The London Welsh Centre (Canolfan Cymry Llundain) is a community and arts centre on Gray's Inn Road, in the London Borough of Camden. The centre is owned and run by the London Welsh Trust. It was founded as the Young Wales Association in 1920.

The centre is a base for three choirs: the London Welsh Chorale (Choral Cymry Llundain), the Gwalia Male Voice Choir, and the London Welsh Male Voice Choir. The centre also hosts Welsh language classes, concerts, drama productions, the Young Welsh Singer of the Year Competition, the London Welsh School's Eisteddfod y Plant, literary events, discussion programmes, and a variety of other events.

== History ==
The centre was built to provide a home for the Young Wales Association (YWA), which later became the London Welsh Association and is now the London Welsh Trust. The centre was built by Sir Howell J. Williams, who was a London-based building contractor and city council member. Williams gifted the building to the Young Welsh Association who, prior to the current buildings completion, were residing in a different plot of land also donated by Williams.

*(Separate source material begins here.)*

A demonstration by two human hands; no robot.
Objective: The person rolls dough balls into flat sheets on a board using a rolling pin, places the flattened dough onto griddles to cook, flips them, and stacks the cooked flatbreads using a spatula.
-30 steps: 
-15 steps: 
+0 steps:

=== Young Wales Association ===
The Young Wales Association was founded on 21 October 1920 at the Portman Rooms, Baker Street, when more than 400 members of the London Welsh community attended a meeting presided over by Margaret Lloyd George (who became the YWA's first President). The YWA was founded partly as a tribute to the dead of the First World War but mainly as a meeting place for young Welsh migrants. It was registered as a company limited by guarantee in March 1925 under the title of "Young Wales Association (London) Limited" and later changed its name to the London Welsh Association Limited. The London Welsh Trust was established in 1964.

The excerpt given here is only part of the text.